#### ABOUT THIS TASK:
Retype all of the listing exactly, with no pictures.
===== DATA SEGMENT =====
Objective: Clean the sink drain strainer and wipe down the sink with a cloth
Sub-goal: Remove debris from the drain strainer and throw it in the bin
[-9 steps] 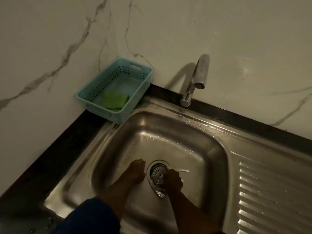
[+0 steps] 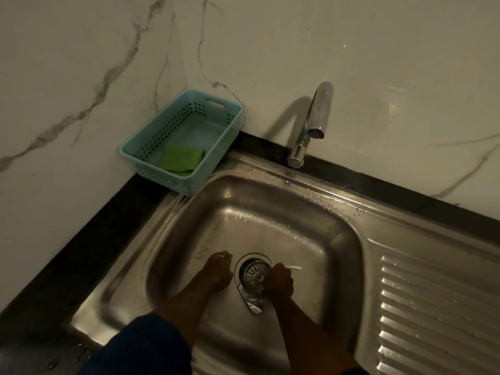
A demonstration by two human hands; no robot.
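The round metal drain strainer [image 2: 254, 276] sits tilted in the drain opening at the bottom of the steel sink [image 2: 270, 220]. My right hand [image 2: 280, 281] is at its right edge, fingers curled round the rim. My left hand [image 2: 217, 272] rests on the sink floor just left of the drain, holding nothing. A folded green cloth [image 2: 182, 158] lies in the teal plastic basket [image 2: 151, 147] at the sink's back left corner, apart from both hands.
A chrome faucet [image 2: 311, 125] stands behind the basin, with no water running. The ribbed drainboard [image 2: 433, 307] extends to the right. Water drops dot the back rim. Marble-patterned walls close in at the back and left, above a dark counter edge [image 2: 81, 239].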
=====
#### SOLVED EXERCISE:
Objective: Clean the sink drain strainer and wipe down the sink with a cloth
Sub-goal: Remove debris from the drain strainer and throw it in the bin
[-9 steps] 
[+0 steps] 
A demonstration by two human hands; no robot.
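The round metal drain strainer [image 2: 254, 276] sits tilted in the drain opening at the bottom of the steel sink [image 2: 270, 220]. My right hand [image 2: 280, 281] is at its right edge, fingers curled round the rim. My left hand [image 2: 217, 272] rests on the sink floor just left of the drain, holding nothing. A folded green cloth [image 2: 182, 158] lies in the teal plastic basket [image 2: 151, 147] at the sink's back left corner, apart from both hands.
A chrome faucet [image 2: 311, 125] stands behind the basin, with no water running. The ribbed drainboard [image 2: 433, 307] extends to the right. Water drops dot the back rim. Marble-patterned walls close in at the back and left, above a dark counter edge [image 2: 81, 239].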

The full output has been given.